903 F.2d 1430, 1990 U.S. App. LEXIS 10064, 1990 WL 74376
CourtCourt of Appeals for the Eleventh Circuit
DecidedJune 22, 1990
Docket89-8251
StatusPublished
Cited by6 cases

This text of 903 F.2d 1430 (Willie Lee Scruggs v. Doug Williams, Warden) is published on Counsel Stack Legal Research, covering Court of Appeals for the Eleventh Circuit primary law. Counsel Stack provides free access to over 12 million legal documents including statutes, case law, regulations, and constitutions.

Bluebook
Willie Lee Scruggs v. Doug Williams, Warden, 903 F.2d 1430, 1990 U.S. App. LEXIS 10064, 1990 WL 74376 (11th Cir. 1990).

Opinion

ANDERSON, Circuit Judge:

Willie Lee Scruggs brought this habeas corpus action to set aside his state conviction for rape and sodomy. Scruggs contended that the jury had not unanimously found him guilty beyond a reasonable doubt, as evidenced by a poll of the jury taken in court after the verdict was announced. Scruggs also argued that the trial judge coerced jurors into giving their assent during the jury poll. The district court agreed with both contentions and held that Scruggs had been denied due process, citing United States v. Edwards, 469 F.2d 1362 (5th Cir.1972) and United States v. Sexton, 456 F.2d 961 (5th Cir.1972). The state now appeals. We conclude that Edwards and Sexton interpret federal rules of procedure and do not set constitutional standards for due process. *1432 Applying the fourteenth amendment’s requirement of fundamental fairness, we find that no juror was coerced, and that Scruggs failed to carry his burden of proving that he was not found guilty beyond a reasonable doubt. Accordingly, we reverse.

I. BACKGROUND

Scruggs was indicted in Richmond County, Georgia of rape and aggravated sodomy. A two-day jury trial was held. The state presented testimony from the complaining witness, her attending physician, a forensic scientist, a Sheriff’s investigator, and a polygraph examiner who had interviewed Scruggs. The defense called Scruggs and another witness, contending that no rape had occurred because the complainant had consented. After counsel made their closing arguments, the court instructed the jury.
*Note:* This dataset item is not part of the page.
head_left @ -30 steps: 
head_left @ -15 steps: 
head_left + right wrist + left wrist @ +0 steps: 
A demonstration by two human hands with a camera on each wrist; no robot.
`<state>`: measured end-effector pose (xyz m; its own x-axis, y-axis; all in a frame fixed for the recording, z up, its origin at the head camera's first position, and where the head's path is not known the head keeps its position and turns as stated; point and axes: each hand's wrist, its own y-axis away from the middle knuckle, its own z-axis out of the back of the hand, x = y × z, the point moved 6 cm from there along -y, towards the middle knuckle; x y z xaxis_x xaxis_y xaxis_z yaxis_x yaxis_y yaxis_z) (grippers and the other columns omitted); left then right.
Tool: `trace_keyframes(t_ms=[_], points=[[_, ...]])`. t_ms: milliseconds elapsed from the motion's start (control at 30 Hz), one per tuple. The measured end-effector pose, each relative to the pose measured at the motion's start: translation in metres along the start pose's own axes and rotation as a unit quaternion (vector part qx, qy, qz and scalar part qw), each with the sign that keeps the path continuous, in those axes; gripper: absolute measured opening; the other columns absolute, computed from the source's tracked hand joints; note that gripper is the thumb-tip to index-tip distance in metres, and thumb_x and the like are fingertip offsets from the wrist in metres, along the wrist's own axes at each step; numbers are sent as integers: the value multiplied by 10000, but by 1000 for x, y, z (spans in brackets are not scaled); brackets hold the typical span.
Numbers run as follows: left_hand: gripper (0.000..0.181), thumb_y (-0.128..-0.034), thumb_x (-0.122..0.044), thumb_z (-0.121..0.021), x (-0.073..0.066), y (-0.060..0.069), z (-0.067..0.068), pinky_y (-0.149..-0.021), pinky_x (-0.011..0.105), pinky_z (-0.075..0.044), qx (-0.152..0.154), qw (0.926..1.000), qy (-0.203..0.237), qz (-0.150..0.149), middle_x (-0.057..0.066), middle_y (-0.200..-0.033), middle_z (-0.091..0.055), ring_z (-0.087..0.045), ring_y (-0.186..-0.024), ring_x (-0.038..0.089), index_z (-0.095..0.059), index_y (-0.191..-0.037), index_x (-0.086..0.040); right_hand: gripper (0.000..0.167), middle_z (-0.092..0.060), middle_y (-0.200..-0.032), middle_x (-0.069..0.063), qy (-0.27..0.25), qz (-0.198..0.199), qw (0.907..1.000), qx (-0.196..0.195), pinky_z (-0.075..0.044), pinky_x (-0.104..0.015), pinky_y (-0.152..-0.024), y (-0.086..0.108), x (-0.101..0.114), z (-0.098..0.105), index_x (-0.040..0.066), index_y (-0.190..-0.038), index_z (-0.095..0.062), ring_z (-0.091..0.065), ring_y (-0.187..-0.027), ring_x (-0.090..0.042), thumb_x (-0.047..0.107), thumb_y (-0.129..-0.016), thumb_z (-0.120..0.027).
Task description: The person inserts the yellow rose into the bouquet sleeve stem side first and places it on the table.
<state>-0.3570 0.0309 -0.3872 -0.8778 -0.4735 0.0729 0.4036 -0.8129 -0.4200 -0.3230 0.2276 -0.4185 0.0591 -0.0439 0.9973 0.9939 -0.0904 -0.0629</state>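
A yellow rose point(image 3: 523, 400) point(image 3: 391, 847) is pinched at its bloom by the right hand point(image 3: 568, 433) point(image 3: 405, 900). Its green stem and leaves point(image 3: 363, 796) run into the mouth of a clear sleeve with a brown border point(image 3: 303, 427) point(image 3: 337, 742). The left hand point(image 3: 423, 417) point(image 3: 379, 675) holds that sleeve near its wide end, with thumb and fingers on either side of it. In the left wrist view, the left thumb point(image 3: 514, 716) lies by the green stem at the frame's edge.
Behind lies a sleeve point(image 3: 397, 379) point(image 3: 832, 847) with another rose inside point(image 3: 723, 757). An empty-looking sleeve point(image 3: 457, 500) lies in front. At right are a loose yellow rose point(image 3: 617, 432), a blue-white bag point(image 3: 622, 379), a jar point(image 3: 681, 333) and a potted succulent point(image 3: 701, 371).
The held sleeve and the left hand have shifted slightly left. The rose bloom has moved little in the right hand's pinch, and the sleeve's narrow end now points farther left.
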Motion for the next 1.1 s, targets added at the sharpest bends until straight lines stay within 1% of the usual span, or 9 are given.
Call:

In particular, the court gave a lengthy instruction concerning the state’s burden to prove every material allegation “to a moral and reasonable certainty and beyond a reasonable doubt.” 1 The jury deliberated for two hours and forty minutes before finding Scruggs guilty of rape and guilty of sodomy.

After the verdict was read, the court polled the jury on behalf of the defendant. The first juror initially denied having joined the verdict:

THE COURT: Call the jurors’ names, please. When your name is called I will ask you a couple of questions.
THE CLERK: Julia B. Leverett.
THE COURT: Was that your verdict?
JUROR LEVERETT: Beg your pardon.
THE COURT: Was that your verdict that the jury returned in this case?
JUROR LEVERETT: No sir.
THE COURT: That was not your verdict?
JUROR LEVERETT: No sir.
THE COURT: All right. Call the next juror.

The second juror indicated that she had doubts about her vote:

THE CLERK: Lillie Bell Beard.
THE COURT: Was that your verdict?
JUROR BEARD: It was my verdict, but I had some doubts.
THE COURT: Was it your verdict or not?
JUROR BEARD: I voted yes.
THE COURT: Was it freely and voluntarily entered into by you?
JUROR BEARD: It was free and voluntary, but I still had some doubts.
THE COURT: In other words, you’re saying that was not your verdict?
JUROR BEARD: Well, I went by the evidence, but I’m not sure, you know. *1433 The only thing I could go by was the evidence, but I’m not sure if the evidence was right. But, I mean, that's what I went by.
THE COURT: Well, is that still your verdict?
JUROR BEARD: Yes, I voted.
THE COURT: And you knew what you were doing?
JUROR BEARD: I knew what I was doing, but in my heart I really had some doubts.
THE COURT: Well, you could have some doubts and still — in other words, there is nothing in the law that says beyond all doubt. It was what was referred to in the Charge as reasonable doubt. So if that is your verdict
JUROR BEARD: Yes.
THE COURT: Call the next juror, please.

The next five jurors were polled without incident. The eighth juror, however, also expressed doubt:

THE CLERK: Patricia A. Mayo.
THE COURT: Was that your verdict?
JUROR MAYO: Yes.
THE COURT: Was it freely and voluntarily entered into by you?
JUROR MAYO: With doubt, but freely and voluntarily.
THE COURT: Is it still your verdict?
JUROR MAYO: Yes.

The remaining four jurors acknowledged the verdict as their own without comment. At the end of the poll, the court returned to the first juror:

THE COURT: Call the first juror.
THE CLERK: Julia B. Leverett.
THE COURT: You raised your hand a minute ago, when I was questioning one of the other jurors. Did you understand the question that I propounded to you originally?
JUROR LEVERETT: No sir, Pm sorry I didn’t understand you.
THE COURT: I will go over it again. Was that your verdict?
JUROR LEVERETT: Yes.
THE COURT: Was it freely and voluntarily entered into by you?
JUROR LEVERETT: Yes sir.
THE COURT: Is it still your verdict?
JUROR LEVERETT: Yes sir.

Counsel for Scruggs moved for a mistrial. The trial court denied the motion, noting that the jury had continued to stand by its verdict and that “reasonable doubt does not mean all doubt.”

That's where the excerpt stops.